Of all the lines in these entries, count those that contain "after" and give only the total.

** Opening DATASET CONTENT block **

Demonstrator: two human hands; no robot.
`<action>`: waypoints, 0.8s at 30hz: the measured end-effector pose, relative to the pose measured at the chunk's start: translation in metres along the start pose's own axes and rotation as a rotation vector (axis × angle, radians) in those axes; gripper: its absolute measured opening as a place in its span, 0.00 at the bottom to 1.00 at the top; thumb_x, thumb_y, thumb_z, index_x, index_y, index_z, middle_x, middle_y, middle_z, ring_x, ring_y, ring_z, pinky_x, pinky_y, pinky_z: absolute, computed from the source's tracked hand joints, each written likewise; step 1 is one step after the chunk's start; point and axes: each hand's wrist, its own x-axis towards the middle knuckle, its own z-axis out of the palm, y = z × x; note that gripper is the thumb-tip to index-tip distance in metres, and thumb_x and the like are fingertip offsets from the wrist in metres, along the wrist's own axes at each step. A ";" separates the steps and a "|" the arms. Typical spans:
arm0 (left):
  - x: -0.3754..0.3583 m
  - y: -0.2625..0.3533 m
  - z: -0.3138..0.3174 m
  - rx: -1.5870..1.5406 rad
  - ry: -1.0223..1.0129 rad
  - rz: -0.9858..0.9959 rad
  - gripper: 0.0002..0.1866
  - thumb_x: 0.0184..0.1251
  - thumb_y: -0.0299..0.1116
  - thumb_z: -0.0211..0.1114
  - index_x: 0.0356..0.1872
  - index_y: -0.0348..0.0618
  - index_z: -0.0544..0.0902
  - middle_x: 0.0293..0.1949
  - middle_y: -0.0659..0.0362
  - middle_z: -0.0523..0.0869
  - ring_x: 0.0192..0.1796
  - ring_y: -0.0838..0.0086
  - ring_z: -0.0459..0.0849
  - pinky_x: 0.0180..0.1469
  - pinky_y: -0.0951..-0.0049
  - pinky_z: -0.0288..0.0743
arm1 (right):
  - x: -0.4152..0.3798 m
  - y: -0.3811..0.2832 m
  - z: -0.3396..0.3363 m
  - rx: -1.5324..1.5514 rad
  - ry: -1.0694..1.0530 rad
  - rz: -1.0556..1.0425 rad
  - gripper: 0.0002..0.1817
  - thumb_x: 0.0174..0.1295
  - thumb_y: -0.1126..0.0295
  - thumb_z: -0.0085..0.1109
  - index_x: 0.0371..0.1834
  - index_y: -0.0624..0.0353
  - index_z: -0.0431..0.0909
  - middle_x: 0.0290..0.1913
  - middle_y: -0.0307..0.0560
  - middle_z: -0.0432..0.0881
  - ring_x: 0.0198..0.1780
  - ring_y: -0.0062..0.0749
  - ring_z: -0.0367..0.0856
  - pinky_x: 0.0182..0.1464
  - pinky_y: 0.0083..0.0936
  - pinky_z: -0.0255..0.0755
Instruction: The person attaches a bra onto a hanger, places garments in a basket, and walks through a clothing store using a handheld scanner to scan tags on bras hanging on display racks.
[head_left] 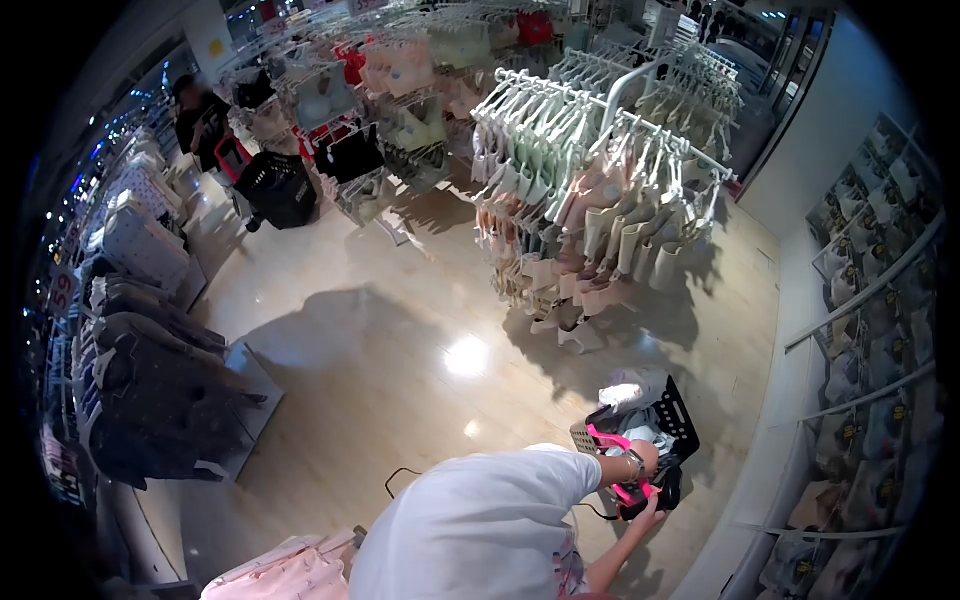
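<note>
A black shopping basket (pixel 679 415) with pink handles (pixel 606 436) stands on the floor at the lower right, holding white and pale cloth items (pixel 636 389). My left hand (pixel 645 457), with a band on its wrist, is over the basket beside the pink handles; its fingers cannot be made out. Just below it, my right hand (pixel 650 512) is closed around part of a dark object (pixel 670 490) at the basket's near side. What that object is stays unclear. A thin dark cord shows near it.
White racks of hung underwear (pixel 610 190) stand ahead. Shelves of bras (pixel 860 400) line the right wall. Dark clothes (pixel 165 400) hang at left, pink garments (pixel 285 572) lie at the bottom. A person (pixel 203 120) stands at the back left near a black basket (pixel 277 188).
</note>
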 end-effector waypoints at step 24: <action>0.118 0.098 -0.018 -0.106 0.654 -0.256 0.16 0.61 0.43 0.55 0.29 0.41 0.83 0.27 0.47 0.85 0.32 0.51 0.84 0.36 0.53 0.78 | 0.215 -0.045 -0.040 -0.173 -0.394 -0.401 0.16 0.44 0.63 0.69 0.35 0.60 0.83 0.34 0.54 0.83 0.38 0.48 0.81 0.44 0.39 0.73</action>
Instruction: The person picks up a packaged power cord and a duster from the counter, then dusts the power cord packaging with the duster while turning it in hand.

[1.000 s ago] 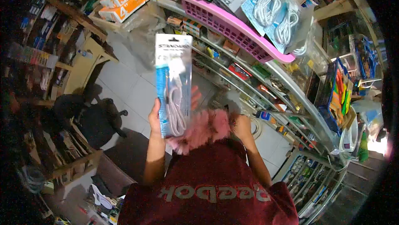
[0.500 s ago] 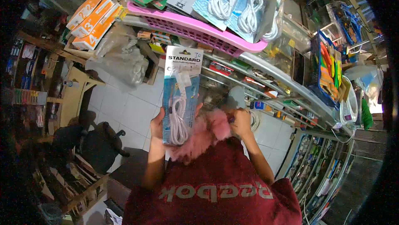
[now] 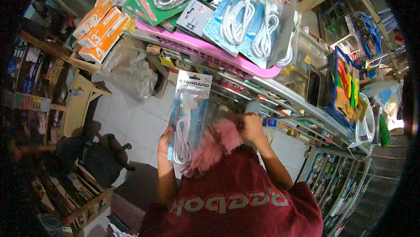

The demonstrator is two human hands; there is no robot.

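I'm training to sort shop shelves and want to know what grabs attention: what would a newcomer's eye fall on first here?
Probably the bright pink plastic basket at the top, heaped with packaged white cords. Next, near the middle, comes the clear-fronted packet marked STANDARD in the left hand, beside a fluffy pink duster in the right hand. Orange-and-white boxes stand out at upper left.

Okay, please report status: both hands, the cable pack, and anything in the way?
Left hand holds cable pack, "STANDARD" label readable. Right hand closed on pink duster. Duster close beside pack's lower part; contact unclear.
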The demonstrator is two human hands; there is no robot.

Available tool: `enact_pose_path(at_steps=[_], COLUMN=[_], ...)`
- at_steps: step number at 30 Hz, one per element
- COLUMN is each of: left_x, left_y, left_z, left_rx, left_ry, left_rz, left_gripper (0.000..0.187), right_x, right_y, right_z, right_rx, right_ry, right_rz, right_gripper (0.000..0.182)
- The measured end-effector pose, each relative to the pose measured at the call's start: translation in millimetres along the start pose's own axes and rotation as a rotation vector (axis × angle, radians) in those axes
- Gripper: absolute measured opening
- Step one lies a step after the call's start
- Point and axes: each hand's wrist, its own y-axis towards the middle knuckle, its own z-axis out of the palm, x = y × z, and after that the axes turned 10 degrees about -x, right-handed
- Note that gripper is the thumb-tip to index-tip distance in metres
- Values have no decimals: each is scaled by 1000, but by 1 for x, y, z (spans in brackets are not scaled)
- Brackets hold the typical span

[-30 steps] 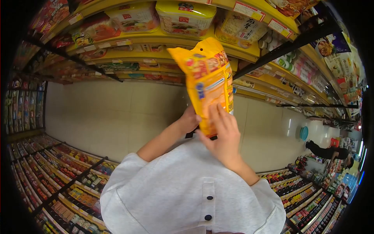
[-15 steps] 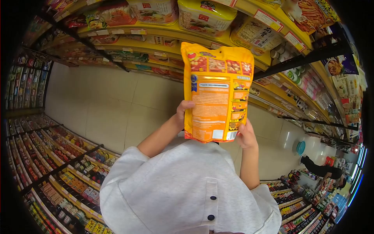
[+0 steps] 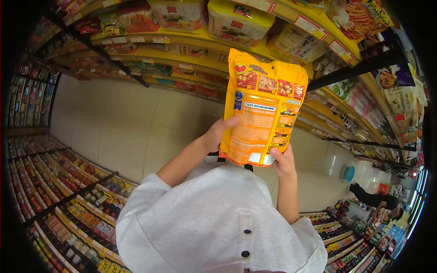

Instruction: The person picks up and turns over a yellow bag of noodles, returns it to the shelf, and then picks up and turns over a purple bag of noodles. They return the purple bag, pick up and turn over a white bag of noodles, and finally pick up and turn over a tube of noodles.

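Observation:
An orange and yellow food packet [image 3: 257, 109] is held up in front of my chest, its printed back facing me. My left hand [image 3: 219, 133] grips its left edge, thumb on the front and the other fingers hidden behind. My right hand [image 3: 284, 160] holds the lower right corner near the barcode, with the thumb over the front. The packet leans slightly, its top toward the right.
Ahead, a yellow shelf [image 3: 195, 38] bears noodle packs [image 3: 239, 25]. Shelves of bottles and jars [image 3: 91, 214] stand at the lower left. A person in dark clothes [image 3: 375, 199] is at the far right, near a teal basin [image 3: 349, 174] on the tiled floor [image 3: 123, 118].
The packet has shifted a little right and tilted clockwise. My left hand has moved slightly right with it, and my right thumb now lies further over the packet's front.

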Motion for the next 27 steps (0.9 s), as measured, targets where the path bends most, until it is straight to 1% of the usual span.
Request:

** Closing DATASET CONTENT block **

SOLUTION FOR THIS PROBLEM.
3